→ PROBLEM STATEMENT:
Throughout the listing that follows, find each line with the word "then" and copy it.
PROVIDED INFORMATION Block Start
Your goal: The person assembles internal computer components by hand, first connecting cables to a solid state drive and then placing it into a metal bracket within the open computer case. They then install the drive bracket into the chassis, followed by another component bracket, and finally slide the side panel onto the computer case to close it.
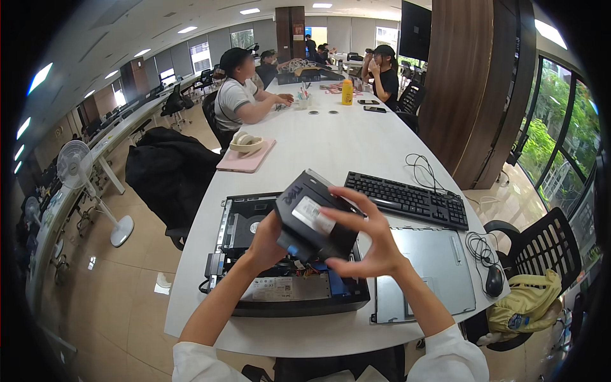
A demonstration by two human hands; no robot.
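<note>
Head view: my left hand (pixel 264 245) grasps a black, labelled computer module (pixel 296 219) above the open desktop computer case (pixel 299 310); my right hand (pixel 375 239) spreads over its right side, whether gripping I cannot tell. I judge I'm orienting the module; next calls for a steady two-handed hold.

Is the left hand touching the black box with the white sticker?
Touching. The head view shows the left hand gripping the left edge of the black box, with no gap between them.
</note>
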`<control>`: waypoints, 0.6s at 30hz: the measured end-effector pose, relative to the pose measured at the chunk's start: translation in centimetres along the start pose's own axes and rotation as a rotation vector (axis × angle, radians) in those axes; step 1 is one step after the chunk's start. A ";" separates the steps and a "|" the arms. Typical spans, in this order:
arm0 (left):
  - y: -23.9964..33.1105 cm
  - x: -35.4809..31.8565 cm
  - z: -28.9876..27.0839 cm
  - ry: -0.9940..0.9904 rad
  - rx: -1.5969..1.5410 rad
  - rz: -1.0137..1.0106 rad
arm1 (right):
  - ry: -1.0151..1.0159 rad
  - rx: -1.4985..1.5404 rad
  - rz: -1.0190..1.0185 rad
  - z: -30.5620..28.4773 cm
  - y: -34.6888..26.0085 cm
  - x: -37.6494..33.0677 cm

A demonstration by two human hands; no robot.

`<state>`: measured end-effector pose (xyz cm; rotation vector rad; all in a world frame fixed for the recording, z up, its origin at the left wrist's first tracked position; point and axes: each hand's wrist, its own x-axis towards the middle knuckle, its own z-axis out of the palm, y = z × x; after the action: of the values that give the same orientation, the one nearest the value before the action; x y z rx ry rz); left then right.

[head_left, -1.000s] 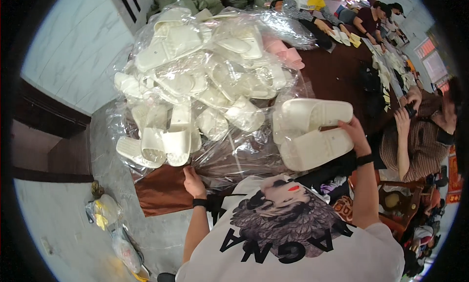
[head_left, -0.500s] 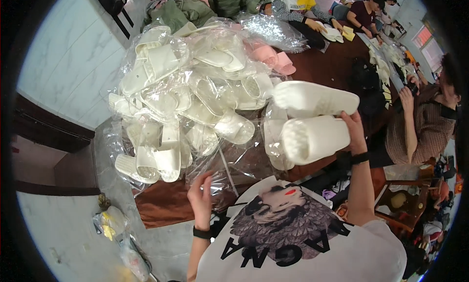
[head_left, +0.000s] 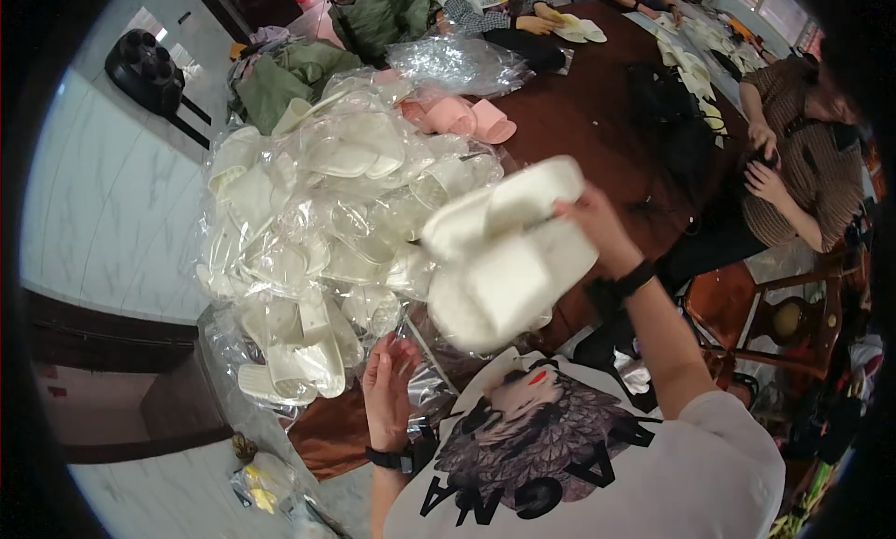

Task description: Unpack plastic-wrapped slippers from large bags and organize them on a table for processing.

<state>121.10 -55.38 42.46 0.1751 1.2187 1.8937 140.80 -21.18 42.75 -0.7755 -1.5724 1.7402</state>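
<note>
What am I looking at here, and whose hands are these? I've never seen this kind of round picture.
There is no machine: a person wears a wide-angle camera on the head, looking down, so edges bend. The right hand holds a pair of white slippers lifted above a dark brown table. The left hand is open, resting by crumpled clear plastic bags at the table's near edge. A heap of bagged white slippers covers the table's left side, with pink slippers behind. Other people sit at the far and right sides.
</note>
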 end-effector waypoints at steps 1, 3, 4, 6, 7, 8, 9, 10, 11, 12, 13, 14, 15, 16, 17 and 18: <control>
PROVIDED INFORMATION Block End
→ PROBLEM SOLUTION:
Your goal: The person assembles internal computer components by hand, first connecting cables to a solid state drive and then placing it into a metal bracket within the open computer case. They then install the drive bracket into the chassis, followed by another component bracket, and finally slide the side panel onto the computer case to close it.
`<state>`: measured end-effector pose (xyz cm; rotation vector rad; all in a world frame fixed for the recording, z up, its origin at the left wrist's first tracked position; point and axes: each hand's wrist, its own x-axis towards the middle knuckle, its own z-axis out of the palm, y = z × x; after the action: of the values that give the same orientation, the one nearest the value before the action; x y z rx ry rz); left then right.

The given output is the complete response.